Información sobre pedidos
| Nombre del producto | Número de catálogo | UNIDAD | Precio | CANTIDAD | Favoritos | |
Plásmido Doble Nickase (h) ATP5G3 | sc-403317-NIC | 20 µg | $410.00 | |||
Plásmido Doble Nickase (h2) ATP5G3 | sc-403317-NIC-2 | 20 µg | $410.00 |
ATP5G3 codifica la subunidad c del sector Fo de la ATP sintasa mitocondrial, un componente central de la fosforilación oxidativa que acopla la translocación de protones a través de la membrana interna mitocondrial con la producción de ATP. Al sostener la rotación del anillo c impulsada por la fuerza protón‑motriz, ATP5G3 contribuye a la bioenergética mitocondrial, al mantenimiento del potencial de membrana y a la regulación de la homeostasis de las especies reactivas de oxígeno. La actividad desregulada de la ATP sintasa y la expresión alterada de sus subunidades se estudian con frecuencia en el contexto de la disfunción mitocondrial, la reprogramación metabólica y las respuestas al estrés bioenergético relevantes para la neurodegeneración, los fenotipos cardiometabólicos y el metabolismo de células cancerosas. Por ello, ATP5G3 es un objetivo útil para analizar el rendimiento de la cadena respiratoria mitocondrial y la señalización downstream vinculada a la detección del estado energético celular.

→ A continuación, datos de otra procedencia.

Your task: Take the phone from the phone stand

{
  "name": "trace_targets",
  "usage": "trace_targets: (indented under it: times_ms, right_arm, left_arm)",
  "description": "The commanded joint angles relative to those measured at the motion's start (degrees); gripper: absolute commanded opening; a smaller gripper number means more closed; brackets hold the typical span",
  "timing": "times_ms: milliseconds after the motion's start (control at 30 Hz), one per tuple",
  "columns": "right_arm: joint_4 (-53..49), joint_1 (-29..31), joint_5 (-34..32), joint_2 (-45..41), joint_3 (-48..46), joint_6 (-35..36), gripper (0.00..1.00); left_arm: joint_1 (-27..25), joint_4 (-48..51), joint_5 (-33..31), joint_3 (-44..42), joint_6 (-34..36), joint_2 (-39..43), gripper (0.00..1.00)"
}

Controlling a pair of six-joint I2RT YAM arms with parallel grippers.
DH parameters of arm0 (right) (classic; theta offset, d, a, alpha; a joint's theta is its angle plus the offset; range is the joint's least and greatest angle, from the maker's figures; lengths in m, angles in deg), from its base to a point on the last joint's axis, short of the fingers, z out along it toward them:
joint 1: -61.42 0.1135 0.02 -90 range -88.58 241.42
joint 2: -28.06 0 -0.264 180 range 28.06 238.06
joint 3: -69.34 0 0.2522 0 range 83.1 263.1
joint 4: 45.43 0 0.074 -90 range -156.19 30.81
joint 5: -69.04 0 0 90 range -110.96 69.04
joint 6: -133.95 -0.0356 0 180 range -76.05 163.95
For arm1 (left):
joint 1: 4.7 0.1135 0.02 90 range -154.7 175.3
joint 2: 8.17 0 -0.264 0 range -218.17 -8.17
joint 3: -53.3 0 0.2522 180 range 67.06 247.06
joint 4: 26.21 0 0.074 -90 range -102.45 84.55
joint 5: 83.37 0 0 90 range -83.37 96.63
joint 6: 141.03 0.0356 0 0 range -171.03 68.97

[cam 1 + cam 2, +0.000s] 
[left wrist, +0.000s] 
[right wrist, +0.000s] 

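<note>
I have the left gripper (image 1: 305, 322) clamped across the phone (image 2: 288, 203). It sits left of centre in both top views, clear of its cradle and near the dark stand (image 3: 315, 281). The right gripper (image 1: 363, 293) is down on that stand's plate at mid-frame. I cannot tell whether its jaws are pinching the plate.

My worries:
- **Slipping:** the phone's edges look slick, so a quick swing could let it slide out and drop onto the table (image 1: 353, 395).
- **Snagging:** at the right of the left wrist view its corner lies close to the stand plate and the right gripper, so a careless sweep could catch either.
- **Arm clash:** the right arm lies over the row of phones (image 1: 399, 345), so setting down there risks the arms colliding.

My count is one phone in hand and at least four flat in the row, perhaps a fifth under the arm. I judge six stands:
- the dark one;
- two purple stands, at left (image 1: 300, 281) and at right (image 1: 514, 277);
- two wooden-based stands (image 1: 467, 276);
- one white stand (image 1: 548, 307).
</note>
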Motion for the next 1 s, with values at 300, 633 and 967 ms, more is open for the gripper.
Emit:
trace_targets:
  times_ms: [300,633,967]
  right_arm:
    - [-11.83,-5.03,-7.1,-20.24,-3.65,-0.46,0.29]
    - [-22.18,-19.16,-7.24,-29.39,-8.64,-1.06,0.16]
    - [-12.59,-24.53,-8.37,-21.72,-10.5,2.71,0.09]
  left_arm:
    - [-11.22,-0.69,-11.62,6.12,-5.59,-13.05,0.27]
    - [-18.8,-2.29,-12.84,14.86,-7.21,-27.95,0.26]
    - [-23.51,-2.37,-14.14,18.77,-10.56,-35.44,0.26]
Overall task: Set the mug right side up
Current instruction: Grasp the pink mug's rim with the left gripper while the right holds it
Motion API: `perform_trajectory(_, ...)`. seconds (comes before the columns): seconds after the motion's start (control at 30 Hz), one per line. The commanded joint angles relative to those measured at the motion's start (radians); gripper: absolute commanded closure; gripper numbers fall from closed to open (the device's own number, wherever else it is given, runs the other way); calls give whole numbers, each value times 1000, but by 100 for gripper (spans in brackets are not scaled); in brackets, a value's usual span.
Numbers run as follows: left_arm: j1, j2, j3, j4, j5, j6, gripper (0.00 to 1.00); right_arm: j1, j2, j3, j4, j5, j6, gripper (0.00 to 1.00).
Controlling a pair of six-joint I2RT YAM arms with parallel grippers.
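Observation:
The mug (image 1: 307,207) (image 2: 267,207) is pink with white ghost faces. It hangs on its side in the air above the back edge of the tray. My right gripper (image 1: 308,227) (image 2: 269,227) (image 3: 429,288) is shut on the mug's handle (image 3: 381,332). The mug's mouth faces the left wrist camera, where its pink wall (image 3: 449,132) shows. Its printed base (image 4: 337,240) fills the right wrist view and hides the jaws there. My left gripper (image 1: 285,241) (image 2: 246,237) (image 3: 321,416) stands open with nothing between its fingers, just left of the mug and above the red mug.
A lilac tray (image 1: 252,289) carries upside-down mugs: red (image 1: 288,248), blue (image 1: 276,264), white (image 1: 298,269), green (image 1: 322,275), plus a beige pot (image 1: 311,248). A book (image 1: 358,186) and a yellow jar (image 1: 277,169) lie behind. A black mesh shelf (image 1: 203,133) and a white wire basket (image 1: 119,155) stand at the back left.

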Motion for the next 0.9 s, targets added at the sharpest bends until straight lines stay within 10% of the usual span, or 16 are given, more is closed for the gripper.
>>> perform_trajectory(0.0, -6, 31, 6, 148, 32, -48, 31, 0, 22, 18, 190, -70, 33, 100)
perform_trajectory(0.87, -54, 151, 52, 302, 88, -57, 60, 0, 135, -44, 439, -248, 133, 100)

ATP5G3 El plásmido de doble nicasa (h) consiste en un par de plásmidos emparejados diseñados para la edición de alta especificidad del locus ATP5G3 en líneas celulares human. Cada plásmido expresa una nicasa Cas9 D10A y un ARN guía específico (sgRNA) dirigido a cadenas de ADN opuestas dentro de ATP5G3. Cuando se dirigen a sitios adyacentes en cadenas de ADN opuestas, las dos nicasas generan cortes en cadena simple desplazados que, juntos, producen una rotura de doble cadena escalonada, lo que requiere una actividad coordinada sobre el objetivo por parte de ambas guías. La rotura de ADN resultante se resuelve mediante vías de reparación celular endógenas, más comúnmente a través de la unión de extremos no homólogos (NHEJ), lo que da lugar a inserciones o deleciones que alteran la función de ATP5G3. Al requerir la participación de dos ARN guía en el locus diana, el enfoque de doble corte mejora la especificidad de la edición y proporciona una estrategia CRISPR complementaria para aplicaciones en las que se desea un control adicional sobre la precisión de la orientación.
Para facilitar la identificación eficiente de las células editadas, un plásmido codifica GFP para la visualización fluorescente de las poblaciones transfectadas, mientras que el plásmido complementario lleva un gen de resistencia a la puromicina para la selección con antibióticos. En conjunto, estas características facilitan el enriquecimiento eficiente de las poblaciones cotransfectadas y simplifican la validación de los clones con ATP5G3 alterado.
Sólo para uso en investigación. No destinado a uso diagnóstico o terapéutico.